No le gusta al Presidente que todos los días le muestren los medios la realidad, porque no puede borrar la realidad. En los primeros 90 días de la pandemia se registraron 78 mil casos, pero el número se duplicó en los siguientes 20 días (159 mil 793), y volvió a subir casi 100% en los siguientes 28 (317 mil 635). En el caso de fallecimientos, durante los primeros 90 días de la pandemia se registraron 19 mil 80, que casi se duplicaron en 14 días (28 mil 510), y casi se elevaron al doble en los siguientes 38 (52 mil 298).

Estos números, hay que aclarar, son los registrados en las instituciones de salud, pues aquellos que se enferman o mueren fuera del sistema no son registrados en la estadística oficial. Tampoco se conoce con precisión el número de personas portadoras del virus, porque la política del gobierno es no hacer pruebas. El argumento de López-Gatell es que no sirven para contener el virus, lo que es cierto, pero también es falso.

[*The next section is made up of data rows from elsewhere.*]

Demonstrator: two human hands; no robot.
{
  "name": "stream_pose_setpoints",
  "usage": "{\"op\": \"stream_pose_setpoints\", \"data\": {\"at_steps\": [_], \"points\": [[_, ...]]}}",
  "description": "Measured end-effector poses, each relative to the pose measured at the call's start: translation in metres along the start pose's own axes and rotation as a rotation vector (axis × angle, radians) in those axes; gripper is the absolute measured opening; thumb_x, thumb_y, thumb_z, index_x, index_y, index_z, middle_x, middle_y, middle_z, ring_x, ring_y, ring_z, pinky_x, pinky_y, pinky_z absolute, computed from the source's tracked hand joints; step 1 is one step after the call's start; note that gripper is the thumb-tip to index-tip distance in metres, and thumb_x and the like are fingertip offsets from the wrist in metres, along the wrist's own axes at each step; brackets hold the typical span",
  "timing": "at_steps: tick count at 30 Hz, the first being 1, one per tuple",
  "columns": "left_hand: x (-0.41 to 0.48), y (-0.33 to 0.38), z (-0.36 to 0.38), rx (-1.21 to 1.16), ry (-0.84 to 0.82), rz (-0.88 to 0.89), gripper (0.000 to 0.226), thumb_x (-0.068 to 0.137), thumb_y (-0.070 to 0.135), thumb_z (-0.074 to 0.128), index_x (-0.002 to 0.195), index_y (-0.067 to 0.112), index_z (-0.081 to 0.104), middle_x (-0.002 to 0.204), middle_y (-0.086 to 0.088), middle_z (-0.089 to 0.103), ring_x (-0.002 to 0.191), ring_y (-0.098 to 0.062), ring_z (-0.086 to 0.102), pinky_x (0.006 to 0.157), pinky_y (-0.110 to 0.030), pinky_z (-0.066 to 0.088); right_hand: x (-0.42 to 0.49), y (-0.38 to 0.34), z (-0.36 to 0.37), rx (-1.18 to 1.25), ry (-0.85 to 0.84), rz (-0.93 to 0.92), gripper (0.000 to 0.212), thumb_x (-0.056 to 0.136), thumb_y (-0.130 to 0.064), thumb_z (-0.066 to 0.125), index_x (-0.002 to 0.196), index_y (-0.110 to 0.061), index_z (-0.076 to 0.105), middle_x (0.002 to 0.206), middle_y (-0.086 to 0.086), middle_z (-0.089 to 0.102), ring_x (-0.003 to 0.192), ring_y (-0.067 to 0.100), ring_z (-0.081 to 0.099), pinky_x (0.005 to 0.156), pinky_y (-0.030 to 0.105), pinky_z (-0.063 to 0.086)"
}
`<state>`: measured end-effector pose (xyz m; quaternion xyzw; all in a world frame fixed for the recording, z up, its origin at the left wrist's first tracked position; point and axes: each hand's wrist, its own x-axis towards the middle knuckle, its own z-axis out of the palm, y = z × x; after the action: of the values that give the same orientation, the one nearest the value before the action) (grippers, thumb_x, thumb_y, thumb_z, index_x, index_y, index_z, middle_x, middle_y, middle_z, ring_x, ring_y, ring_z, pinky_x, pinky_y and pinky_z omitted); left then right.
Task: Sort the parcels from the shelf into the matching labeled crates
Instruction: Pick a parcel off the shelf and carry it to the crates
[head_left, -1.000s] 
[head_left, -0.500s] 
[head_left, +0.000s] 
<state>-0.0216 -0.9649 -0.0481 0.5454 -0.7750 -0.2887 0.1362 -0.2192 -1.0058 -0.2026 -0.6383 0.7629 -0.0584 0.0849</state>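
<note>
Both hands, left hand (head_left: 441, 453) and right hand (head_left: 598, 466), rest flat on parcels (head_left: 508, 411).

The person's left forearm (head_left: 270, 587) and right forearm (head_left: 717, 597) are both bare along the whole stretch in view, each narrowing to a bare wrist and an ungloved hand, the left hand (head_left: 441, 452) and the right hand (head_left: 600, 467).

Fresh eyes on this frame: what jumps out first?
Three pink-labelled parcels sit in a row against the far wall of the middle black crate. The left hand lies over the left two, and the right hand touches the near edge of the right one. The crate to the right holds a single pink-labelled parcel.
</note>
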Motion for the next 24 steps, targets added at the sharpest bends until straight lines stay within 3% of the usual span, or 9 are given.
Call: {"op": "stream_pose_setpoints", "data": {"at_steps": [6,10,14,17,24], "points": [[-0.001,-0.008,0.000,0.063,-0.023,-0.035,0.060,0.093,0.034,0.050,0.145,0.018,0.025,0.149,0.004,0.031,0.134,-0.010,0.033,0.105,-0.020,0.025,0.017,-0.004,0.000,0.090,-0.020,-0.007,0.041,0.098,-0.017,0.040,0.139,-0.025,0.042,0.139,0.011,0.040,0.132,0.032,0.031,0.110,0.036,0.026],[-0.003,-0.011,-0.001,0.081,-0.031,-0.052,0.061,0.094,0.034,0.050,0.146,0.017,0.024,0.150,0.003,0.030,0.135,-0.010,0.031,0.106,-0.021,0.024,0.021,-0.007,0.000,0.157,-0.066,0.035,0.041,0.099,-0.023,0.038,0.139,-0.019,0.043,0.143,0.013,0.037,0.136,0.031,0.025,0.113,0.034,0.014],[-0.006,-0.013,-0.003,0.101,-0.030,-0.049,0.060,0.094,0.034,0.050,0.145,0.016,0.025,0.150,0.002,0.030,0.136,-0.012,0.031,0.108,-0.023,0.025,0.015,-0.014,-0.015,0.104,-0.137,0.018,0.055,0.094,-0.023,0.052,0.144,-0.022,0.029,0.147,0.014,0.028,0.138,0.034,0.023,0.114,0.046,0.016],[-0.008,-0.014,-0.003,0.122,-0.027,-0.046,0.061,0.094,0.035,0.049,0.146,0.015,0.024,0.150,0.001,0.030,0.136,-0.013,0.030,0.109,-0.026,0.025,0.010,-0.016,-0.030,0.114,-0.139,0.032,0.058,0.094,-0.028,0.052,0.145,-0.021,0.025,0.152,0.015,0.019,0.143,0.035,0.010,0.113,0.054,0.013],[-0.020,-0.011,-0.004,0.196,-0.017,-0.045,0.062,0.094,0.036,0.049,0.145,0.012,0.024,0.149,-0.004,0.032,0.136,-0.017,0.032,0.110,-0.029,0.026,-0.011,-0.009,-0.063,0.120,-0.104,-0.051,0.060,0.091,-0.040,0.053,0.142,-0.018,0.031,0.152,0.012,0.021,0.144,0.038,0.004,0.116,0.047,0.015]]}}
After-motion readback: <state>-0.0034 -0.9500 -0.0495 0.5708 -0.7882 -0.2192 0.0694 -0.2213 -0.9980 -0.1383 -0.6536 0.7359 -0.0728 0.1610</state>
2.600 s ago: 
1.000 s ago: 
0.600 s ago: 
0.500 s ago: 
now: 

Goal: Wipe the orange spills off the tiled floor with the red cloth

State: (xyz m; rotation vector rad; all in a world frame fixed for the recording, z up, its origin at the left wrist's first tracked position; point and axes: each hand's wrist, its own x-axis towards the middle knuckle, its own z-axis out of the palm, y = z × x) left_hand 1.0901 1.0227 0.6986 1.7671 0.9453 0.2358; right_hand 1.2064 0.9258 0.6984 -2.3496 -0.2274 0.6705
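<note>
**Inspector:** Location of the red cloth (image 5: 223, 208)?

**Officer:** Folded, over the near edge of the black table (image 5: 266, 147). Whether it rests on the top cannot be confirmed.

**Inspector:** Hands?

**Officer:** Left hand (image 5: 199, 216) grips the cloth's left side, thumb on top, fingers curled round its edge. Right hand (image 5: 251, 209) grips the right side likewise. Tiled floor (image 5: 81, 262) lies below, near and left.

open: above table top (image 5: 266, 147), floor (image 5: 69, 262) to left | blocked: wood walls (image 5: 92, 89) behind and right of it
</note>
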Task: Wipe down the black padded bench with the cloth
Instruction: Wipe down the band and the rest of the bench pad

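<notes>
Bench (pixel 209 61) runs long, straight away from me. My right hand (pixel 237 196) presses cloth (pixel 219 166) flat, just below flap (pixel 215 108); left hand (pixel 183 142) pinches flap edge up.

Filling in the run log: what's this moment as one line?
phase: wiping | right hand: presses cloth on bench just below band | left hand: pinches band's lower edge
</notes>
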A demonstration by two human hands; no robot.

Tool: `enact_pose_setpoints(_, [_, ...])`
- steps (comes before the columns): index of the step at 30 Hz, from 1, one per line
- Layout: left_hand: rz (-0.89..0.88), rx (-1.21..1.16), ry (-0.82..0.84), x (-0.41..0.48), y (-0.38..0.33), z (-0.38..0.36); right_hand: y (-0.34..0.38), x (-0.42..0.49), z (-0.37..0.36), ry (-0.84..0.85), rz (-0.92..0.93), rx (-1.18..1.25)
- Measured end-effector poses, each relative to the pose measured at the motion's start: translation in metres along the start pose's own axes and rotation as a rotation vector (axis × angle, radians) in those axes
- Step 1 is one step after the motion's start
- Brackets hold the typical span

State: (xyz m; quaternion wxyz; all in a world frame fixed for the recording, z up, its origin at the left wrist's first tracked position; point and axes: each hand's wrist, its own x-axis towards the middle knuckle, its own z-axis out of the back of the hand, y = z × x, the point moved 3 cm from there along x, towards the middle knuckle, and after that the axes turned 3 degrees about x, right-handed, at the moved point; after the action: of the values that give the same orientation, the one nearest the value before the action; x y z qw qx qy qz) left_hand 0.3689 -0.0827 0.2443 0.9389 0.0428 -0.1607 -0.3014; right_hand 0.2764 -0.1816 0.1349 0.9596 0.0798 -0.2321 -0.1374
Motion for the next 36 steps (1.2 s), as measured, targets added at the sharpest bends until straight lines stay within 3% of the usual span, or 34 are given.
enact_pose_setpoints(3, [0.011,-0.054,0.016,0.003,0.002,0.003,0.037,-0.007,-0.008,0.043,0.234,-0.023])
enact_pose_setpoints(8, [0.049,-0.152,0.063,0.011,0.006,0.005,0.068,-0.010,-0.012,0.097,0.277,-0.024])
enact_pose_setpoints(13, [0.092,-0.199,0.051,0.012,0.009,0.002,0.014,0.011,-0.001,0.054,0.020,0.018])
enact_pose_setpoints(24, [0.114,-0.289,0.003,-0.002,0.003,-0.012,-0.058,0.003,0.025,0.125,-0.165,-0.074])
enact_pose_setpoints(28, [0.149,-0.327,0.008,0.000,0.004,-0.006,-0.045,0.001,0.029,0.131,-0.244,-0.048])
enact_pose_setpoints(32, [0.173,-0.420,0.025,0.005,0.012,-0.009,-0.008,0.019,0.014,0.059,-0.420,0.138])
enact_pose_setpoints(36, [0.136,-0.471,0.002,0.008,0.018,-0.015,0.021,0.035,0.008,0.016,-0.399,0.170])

Cierto, porque no sirve para contener la enfermedad; falso, porque no es esa la razón de las pruebas, sino para saber más cómo se comporta el virus y la velocidad y los patrones con los que avanza.

López Obrador explota cuando los medios publican los datos y quiere que atiendan otras narrativas –las suyas. Los payasos que coloca su equipo de prensa para que le hagan preguntas a modo en las mañaneras le permite ensayar distractores para desviar la conversación. Muchas veces tiene éxito, pero sus victorias son pírricas por efímeras. Ha saturado con conferencias de prensa el día para disparar temas como escopeta, y diseñado mensajes en YouTube los fines de semana para mantener ocupado el espacio público con sus temas.

Pero lo que antaño fue una estrategia a prueba de todo, ahora tiene horadado el blindaje. No tiene prácticamente a nadie en el gabinete que le ayude a desviar el interés de la opinión pública en su salud, y quien mejor proyección tenía, López-Gatell, ha perdido credibilidad y respeto por las contradicciones e intentos para responsabilizar a otros por los costos humanos de la pandemia. Al Presidente no le gusta que lo confronten con hechos, por lo que se victimiza y ataca. Está en su lucha por recuperar la narrativa, aunque en el caso de Covid-19 la tiene perdida.